Exercise prompt:
Would you count the lines in the material below that include the string "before"? Only the number is needed.

=== Section Start ===

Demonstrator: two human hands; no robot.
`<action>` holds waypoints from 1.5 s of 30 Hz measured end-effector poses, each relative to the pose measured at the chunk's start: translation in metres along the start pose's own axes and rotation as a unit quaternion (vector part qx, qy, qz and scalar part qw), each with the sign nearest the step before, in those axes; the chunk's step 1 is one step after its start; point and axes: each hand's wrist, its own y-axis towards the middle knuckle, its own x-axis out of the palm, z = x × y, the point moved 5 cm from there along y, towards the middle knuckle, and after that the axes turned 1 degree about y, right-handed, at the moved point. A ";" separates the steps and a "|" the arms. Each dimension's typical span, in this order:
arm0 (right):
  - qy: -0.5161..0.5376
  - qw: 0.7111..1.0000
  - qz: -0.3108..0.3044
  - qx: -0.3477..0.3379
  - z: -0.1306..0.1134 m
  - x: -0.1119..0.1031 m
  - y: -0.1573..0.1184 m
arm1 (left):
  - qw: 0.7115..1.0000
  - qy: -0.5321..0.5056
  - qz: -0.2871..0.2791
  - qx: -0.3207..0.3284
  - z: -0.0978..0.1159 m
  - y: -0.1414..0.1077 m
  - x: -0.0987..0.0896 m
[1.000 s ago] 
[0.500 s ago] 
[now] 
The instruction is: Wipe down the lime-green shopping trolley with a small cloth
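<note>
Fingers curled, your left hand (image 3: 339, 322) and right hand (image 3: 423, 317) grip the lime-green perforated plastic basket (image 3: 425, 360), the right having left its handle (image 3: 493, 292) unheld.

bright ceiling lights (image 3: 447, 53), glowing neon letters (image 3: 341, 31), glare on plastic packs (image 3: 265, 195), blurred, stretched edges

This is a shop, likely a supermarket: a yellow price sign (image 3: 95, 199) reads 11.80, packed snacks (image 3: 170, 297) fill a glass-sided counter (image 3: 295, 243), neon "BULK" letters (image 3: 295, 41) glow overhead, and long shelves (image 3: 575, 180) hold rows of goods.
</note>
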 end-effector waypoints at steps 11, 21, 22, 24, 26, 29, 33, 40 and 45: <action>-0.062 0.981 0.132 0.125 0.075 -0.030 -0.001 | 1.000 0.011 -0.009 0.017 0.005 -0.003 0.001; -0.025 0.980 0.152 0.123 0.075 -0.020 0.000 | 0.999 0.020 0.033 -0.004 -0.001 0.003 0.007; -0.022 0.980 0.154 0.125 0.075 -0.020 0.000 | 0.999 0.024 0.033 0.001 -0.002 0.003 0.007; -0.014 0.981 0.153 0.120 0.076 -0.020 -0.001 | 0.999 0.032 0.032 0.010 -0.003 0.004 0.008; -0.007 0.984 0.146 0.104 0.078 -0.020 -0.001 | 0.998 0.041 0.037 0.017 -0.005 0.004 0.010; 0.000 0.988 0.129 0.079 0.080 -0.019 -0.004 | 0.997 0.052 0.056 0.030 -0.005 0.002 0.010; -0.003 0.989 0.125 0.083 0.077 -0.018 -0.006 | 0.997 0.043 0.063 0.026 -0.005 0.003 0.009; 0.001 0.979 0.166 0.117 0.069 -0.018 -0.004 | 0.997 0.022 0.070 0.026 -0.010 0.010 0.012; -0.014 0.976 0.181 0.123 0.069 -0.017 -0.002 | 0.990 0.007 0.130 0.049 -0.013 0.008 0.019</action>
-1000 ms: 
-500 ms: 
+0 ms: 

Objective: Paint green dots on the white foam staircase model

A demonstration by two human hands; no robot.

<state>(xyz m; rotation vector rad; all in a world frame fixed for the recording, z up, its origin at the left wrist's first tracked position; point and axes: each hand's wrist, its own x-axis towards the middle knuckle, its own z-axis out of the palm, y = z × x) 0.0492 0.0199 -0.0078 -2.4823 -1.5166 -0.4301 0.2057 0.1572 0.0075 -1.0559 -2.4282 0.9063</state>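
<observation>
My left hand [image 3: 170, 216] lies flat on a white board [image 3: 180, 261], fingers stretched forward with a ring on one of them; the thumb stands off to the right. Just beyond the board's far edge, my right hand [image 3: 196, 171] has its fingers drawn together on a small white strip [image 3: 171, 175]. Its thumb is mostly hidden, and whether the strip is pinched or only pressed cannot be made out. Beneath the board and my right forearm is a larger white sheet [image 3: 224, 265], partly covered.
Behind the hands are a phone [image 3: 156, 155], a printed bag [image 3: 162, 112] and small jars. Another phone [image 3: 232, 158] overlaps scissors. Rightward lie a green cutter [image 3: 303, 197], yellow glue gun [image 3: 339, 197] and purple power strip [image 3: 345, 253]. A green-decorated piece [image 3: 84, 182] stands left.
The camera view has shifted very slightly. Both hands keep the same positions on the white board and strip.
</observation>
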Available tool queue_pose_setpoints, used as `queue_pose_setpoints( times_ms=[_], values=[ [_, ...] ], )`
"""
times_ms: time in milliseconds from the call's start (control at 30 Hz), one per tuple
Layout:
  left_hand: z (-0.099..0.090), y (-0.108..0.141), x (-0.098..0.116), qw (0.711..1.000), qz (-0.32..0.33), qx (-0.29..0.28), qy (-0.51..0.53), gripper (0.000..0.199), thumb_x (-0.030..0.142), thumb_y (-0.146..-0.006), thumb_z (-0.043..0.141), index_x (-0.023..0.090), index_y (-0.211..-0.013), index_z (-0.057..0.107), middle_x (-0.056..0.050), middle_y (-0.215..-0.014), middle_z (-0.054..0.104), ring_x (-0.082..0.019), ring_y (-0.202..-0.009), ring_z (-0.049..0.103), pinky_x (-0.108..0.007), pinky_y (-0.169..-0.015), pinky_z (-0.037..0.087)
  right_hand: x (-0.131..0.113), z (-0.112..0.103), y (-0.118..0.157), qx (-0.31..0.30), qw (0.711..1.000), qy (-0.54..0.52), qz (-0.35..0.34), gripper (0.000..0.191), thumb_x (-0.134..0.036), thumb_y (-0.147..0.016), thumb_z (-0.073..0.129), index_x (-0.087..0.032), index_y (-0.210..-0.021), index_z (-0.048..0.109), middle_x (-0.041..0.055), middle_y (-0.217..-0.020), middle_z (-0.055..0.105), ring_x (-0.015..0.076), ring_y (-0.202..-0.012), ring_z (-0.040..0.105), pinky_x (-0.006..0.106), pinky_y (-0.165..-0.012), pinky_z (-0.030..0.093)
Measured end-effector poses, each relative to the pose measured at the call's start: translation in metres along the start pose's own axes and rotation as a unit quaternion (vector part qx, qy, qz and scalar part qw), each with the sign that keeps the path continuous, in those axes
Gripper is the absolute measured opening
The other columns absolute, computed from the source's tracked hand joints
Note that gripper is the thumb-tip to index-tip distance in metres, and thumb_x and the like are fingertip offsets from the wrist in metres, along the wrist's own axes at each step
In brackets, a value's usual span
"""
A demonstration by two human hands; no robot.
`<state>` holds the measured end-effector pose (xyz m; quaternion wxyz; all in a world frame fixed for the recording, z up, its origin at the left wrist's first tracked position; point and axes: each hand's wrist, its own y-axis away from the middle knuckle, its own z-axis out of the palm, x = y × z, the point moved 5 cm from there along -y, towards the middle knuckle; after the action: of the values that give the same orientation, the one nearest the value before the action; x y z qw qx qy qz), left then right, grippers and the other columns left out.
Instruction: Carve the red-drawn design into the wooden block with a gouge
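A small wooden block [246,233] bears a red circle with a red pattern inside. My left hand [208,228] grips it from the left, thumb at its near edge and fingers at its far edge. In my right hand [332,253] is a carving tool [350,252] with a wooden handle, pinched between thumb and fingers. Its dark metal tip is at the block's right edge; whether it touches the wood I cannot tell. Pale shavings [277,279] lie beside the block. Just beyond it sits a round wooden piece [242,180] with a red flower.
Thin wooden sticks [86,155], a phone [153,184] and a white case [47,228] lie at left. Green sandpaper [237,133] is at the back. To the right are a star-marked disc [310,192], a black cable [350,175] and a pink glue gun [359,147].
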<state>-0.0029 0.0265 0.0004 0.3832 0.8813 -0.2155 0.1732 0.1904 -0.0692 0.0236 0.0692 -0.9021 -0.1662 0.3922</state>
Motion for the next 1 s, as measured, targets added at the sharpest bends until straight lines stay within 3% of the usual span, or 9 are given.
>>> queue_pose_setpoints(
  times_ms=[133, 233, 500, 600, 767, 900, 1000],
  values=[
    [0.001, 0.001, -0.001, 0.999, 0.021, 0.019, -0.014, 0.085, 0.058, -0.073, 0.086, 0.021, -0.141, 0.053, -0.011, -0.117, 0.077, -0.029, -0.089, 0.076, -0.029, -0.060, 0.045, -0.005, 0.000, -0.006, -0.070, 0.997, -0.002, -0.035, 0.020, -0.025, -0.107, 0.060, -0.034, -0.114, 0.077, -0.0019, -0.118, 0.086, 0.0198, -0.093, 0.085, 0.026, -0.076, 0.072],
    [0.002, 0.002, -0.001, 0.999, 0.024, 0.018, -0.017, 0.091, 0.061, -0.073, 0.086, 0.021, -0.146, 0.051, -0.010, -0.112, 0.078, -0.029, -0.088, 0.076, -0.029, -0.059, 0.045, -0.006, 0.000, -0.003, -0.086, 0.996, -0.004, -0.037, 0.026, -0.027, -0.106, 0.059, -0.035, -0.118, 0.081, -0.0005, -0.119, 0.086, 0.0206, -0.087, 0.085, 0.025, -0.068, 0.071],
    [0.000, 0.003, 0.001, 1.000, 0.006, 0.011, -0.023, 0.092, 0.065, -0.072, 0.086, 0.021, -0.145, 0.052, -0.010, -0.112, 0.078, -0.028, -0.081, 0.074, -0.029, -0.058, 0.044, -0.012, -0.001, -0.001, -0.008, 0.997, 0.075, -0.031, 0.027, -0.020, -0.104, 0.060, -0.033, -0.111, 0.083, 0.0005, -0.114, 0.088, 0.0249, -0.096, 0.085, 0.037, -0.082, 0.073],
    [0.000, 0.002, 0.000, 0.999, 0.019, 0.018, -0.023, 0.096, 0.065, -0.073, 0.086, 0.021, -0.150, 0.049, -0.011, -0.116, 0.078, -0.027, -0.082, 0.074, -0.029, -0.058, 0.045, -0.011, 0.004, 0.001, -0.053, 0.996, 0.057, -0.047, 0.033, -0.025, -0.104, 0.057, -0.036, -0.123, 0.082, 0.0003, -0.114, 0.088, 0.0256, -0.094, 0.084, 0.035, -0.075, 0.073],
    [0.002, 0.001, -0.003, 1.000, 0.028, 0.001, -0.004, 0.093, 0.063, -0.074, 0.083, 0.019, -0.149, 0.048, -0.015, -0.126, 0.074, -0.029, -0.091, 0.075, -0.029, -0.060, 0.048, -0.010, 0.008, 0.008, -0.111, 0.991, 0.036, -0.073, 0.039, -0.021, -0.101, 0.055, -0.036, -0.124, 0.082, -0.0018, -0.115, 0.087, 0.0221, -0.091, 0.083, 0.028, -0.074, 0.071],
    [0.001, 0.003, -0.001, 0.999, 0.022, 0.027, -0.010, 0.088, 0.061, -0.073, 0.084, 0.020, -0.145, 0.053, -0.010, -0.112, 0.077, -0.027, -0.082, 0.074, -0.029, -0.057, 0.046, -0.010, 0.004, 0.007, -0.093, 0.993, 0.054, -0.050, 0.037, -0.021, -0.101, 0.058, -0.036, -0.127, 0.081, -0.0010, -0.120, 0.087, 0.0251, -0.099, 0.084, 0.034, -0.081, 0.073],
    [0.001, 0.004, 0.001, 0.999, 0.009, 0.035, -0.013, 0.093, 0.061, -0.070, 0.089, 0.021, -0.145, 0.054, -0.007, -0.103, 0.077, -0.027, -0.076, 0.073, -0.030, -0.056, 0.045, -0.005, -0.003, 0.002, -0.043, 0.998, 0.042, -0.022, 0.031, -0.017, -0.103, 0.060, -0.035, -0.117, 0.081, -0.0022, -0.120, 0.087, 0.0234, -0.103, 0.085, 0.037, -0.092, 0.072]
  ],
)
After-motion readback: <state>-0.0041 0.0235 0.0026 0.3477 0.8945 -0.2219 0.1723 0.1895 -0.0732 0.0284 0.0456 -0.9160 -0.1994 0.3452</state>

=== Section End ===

Solution to this problem:
2